Activity
Using the data below, return every line that holds the word "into".

###

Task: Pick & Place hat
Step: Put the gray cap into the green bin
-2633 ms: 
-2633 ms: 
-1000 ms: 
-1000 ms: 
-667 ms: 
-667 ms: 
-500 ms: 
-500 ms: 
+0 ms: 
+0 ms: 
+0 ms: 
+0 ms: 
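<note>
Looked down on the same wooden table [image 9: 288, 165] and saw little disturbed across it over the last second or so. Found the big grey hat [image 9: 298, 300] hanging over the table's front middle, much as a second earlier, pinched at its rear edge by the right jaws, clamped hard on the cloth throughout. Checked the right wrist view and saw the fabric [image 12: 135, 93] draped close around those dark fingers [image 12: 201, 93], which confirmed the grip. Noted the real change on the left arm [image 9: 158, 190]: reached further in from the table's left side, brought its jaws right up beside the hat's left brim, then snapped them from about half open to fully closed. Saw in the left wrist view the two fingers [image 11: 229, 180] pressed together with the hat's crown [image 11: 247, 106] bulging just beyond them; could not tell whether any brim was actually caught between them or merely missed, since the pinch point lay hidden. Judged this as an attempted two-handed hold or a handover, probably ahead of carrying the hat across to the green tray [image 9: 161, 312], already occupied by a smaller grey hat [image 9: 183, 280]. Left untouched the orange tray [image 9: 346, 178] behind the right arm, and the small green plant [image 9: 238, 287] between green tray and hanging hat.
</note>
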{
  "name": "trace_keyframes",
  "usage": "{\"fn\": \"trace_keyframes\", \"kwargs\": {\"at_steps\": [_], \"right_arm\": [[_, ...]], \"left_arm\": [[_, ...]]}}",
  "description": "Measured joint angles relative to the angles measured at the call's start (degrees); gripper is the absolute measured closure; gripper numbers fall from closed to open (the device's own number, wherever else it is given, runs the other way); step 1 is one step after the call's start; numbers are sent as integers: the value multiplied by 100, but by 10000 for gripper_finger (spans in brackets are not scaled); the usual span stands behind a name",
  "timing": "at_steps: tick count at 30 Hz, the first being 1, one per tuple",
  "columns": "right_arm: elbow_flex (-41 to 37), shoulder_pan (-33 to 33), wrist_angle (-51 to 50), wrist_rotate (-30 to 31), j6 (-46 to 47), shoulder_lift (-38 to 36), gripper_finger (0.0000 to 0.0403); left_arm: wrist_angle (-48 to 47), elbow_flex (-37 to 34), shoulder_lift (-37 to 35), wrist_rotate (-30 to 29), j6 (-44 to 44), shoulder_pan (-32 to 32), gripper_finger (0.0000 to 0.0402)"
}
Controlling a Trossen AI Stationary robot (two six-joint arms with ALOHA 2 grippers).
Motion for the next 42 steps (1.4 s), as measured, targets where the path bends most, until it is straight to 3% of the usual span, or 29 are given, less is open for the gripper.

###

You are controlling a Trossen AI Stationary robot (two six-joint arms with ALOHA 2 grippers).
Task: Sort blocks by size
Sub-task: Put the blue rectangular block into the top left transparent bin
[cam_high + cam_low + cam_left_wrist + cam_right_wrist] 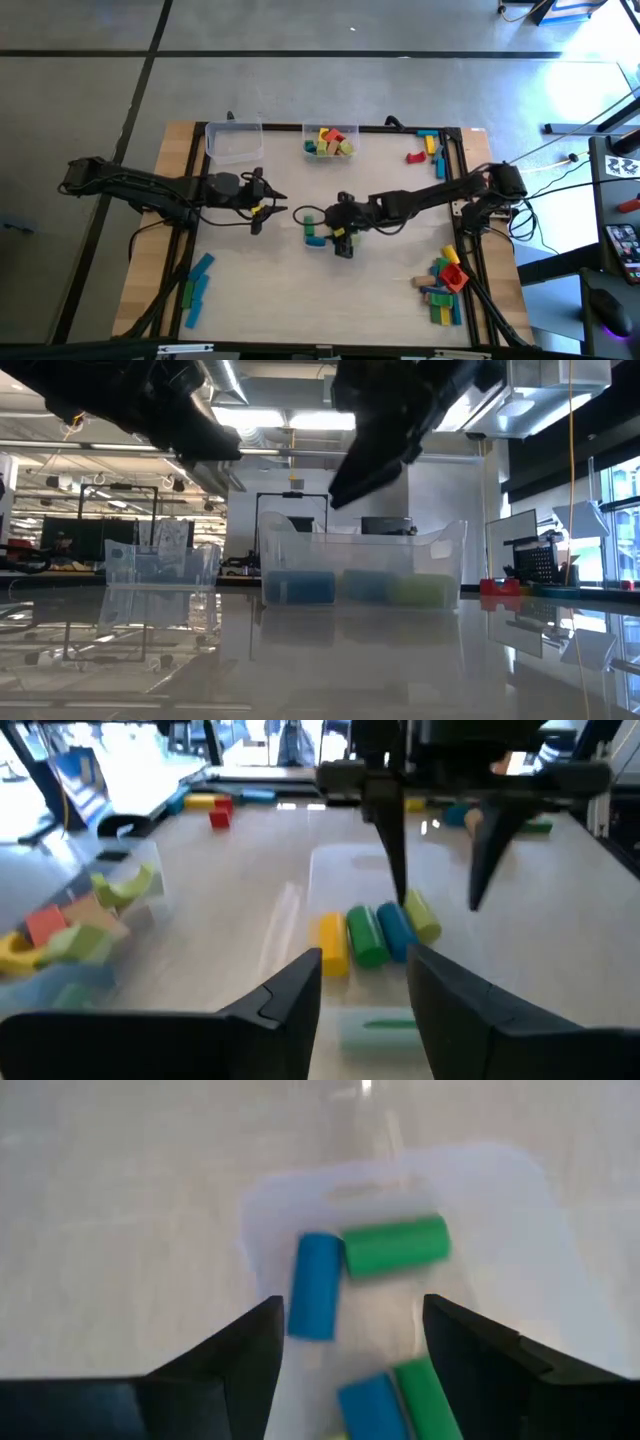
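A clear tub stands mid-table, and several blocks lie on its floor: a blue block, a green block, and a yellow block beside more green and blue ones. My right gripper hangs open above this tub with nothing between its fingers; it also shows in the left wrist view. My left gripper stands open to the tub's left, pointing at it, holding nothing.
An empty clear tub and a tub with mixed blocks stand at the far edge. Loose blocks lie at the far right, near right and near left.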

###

Output of the task
Step: Put the gray cap into the green bin
Sub-task: Put the blue rectangular block into the top left transparent bin

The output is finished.